Keeping pictures out, repeat the lines of the listing below exactly, starting at its first line and finishing with the one that holds "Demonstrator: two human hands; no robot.".

-- Data shown follows --

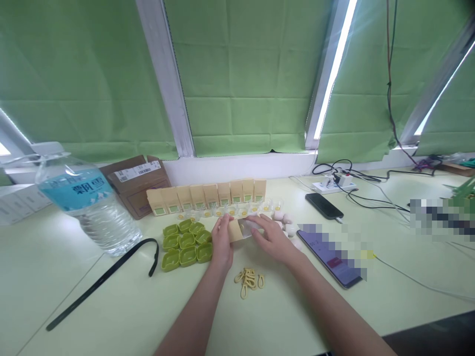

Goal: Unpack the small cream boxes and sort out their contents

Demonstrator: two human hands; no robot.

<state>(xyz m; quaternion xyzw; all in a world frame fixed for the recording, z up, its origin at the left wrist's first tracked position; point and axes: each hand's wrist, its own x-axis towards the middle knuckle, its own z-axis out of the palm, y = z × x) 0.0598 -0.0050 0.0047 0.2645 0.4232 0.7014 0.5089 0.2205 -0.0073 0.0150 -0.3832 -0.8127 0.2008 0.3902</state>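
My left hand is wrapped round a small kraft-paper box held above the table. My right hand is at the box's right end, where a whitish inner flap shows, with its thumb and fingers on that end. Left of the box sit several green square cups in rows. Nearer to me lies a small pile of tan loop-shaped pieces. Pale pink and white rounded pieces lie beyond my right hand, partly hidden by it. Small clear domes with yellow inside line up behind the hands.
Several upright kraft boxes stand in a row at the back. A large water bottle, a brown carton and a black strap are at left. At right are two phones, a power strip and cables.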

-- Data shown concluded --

#### Solved exercise
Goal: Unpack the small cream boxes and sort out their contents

Demonstrator: two human hands; no robot.

What has been written completes the answer.